Global-Tech takes the position that inducement of patent infringement under 271(b) requires "'purposeful, culpable expression and conduct' to encourage an infringement."  In other words, the accused party must possess the "purpose" of causing the infringement of a patent - even knowledge of infringement is insufficient.  In support of this position, Global-Tech relies heavily on MGM Studies, Inc. v. Grokster, Ltd., 545 U.S. 913 (2005), a copyright inducement case in which the Court discussed 271(b) and described the inducement rule as premising liability on "purposeful, culpable expression and conduct."  Global-Tech buttresses its argument by asserting that a lower standard would make 271(b) so broad as to render 271(c) (contributory infringement) insignificant and, furthermore, is supported by the legislative history.

Global-Tech also raises two policy considerations.  First, it delves into the issue of causation, suggesting that because 271(b) does not contain a causation requirement, Congress must have intended to for it to apply only to "morally culpable conduct" - which Global-Tech equates with purpose.  Second, it argues that (absent clear Congressional intent) there is a presumption that statutes are meant to only regulate conduct outside the United States to the extent necessary to further important U.S. interests, and that anything less than a "purposeful, culpable expression and conduct" standard is unnecessary to further U.S. interests. 

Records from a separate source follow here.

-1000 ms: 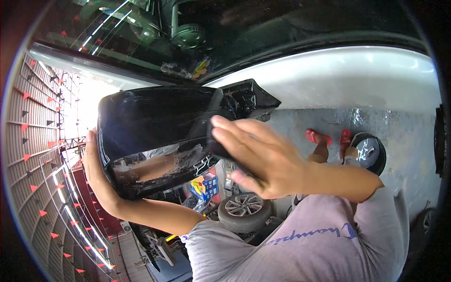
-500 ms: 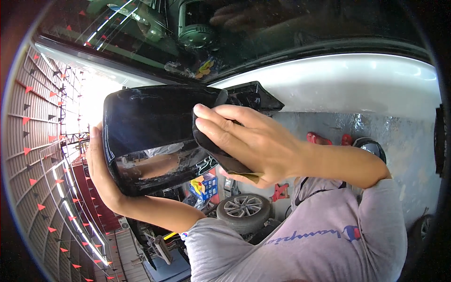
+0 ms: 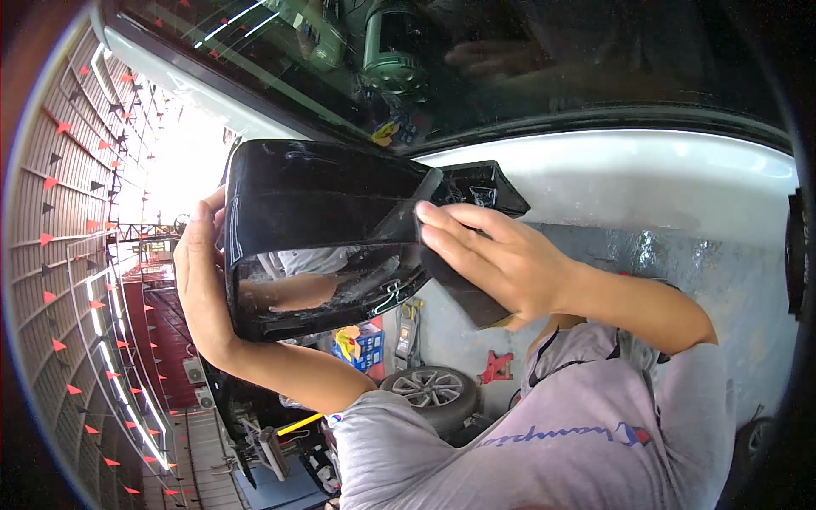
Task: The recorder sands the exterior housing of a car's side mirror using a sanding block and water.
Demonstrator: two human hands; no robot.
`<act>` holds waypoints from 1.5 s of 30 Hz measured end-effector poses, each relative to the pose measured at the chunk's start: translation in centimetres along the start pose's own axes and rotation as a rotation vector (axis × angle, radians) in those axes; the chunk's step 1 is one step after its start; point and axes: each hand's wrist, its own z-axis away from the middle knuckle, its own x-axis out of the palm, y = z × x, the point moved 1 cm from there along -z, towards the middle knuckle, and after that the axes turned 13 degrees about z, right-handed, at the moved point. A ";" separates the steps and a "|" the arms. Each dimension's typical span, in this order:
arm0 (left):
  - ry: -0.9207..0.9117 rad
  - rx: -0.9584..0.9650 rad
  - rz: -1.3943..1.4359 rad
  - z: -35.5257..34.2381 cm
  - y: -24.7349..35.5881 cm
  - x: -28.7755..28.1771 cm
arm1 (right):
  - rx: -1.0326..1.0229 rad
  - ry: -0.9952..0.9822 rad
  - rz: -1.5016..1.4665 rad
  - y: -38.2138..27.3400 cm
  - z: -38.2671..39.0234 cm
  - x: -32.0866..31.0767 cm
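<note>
A black car side mirror [image 3: 319, 195] juts out from a white car door [image 3: 646, 170], with whitish wet smears on its housing. Its mirror glass [image 3: 297, 285] faces me and reflects an arm and grey cloth. My left hand [image 3: 201, 242] is wrapped around the mirror's outer left end; some of its fingers are hidden behind the housing. In my right hand [image 3: 510, 263] is a dark, thin sheet of sandpaper [image 3: 463, 293], pressed under the fingers at the housing's inner right end. A pale streak runs over the housing just beside those fingertips.
The dark car window [image 3: 552, 68] stretches above the mirror. Below, on the floor, are a wheel [image 3: 429, 393], a red jack stand [image 3: 496, 366], a blue box [image 3: 365, 344] and a grey floor jack [image 3: 408, 331]. A corrugated wall with small flags rises at left.
The view has shifted, so the mirror sits further right. My right hand with the sandpaper has moved slightly toward the mirror's inner end, uncovering more of the housing. My left hand keeps its hold.
</note>
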 end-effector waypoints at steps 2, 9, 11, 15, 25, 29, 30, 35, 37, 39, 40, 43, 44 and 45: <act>-0.109 0.153 -0.120 0.7 -0.2 -1.0 | -0.079 0.021 -0.090 -1.2 -4.0 -0.7; 0.039 -0.136 -0.140 0.9 3.6 1.0 | 0.012 0.105 -0.068 -1.4 -2.1 1.1; -0.013 -0.143 -0.097 0.0 3.2 1.8 | 0.007 0.107 -0.021 -0.5 -1.2 0.9; -0.054 -0.102 -0.056 -0.4 2.9 1.4 | -0.095 0.168 0.169 -1.6 -9.1 0.4; -0.088 -0.218 0.052 0.0 3.2 1.6 | -0.146 0.198 0.109 -1.9 -9.5 0.3; -0.091 -0.245 0.081 0.2 3.5 1.1 | -0.065 0.145 0.184 -2.0 -5.9 1.4; -0.083 -0.238 0.086 0.2 3.0 1.1 | -0.008 0.066 0.137 -2.3 -5.1 0.7; -0.130 -0.169 0.122 0.0 2.3 1.1 | -0.096 0.208 0.090 -3.2 -10.9 0.6; -0.123 -0.164 0.090 0.2 2.5 0.7 | -0.144 0.199 0.107 -2.8 -11.3 1.1; -0.103 -0.159 0.058 0.2 2.4 0.1 | -0.041 0.118 0.046 -2.6 -6.7 2.0; -0.107 -0.152 0.072 -0.4 1.9 0.9 | 0.025 0.091 -0.003 -1.6 -4.5 2.1; -0.057 -0.029 0.099 -0.4 2.2 1.7 | -0.001 0.104 0.045 -1.2 -5.9 1.1; -0.067 -0.030 0.098 -0.3 2.4 1.6 | -0.070 0.108 0.133 -0.8 -7.9 1.0; -0.067 -0.007 0.091 -0.2 2.6 1.7 | -0.092 0.138 0.053 -0.4 -9.7 1.3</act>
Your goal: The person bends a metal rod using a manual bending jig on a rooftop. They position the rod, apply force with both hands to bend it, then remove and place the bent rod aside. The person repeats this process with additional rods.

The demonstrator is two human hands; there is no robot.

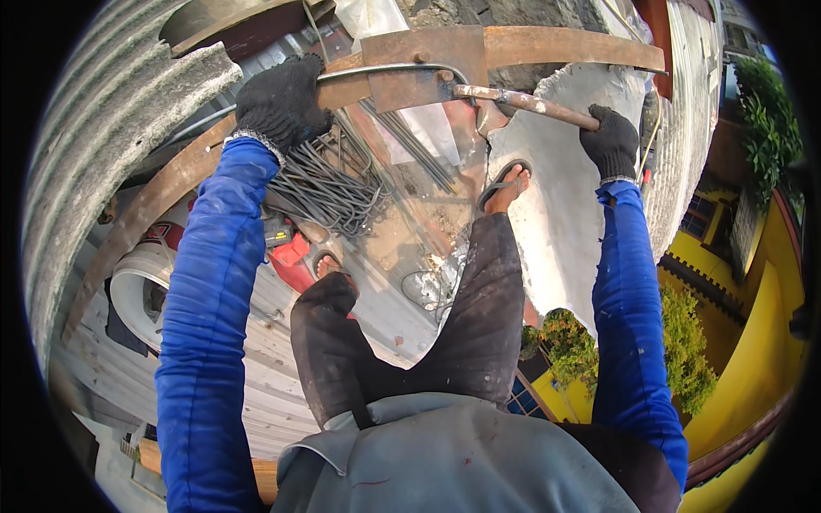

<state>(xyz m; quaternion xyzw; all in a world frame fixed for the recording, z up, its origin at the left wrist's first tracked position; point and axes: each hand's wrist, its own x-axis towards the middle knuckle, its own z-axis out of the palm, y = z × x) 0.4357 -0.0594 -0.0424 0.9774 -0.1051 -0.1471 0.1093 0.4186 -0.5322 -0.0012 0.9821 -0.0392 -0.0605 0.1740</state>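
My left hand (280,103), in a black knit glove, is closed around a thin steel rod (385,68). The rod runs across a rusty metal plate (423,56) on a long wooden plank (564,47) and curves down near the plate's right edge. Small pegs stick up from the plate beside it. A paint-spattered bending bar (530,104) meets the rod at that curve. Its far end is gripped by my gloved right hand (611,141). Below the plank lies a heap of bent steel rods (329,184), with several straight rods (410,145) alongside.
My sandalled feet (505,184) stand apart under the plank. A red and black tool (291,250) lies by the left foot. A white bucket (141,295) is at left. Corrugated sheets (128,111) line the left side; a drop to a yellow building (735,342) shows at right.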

The "Deliberate Indifference" Standard is Wrong

In addition to advancing its "purposeful, culpable expression and conduct" approach to inducement, Global-Tech also argues that the Federal Circuit's "deliberate indifference to a known risk" standard is lower than knowledge, recklessness, and even negligence.  Global-Tech rests this assertion on the proposition that because the Federal Circuit's articulation of the "deliberate indifference" standard did not specify the degree of risk, it thus encompasses even minimal risks of infringement.  Global-Tech further argues that the risk in this case was of the minimal variety because it did not know about the patent and because of the uncertainties of both claim construction and infringement proceedings.

Global-Tech raises two additional arguments.  After asserting that aiding and abetting, a related tort doctrine, requires knowledge of the actor's participation in an underlying crime or tort, it then contends that the use of "actively," "induces," and "infringement" in 271(b) signals that the standard must be higher than that of aiding and abetting (i.e.: purpose).  From a policy standpoint, Global-Tech criticizes the "deliberate indifference" standard as being quite unclear - and thus placing a burden on competition and innovation.

Global-Tech concludes by asserting that if the Court holds that 271(b) requires not just purposeful, culpable conduct or knowledge, but also recklessness, it should reverse and remand.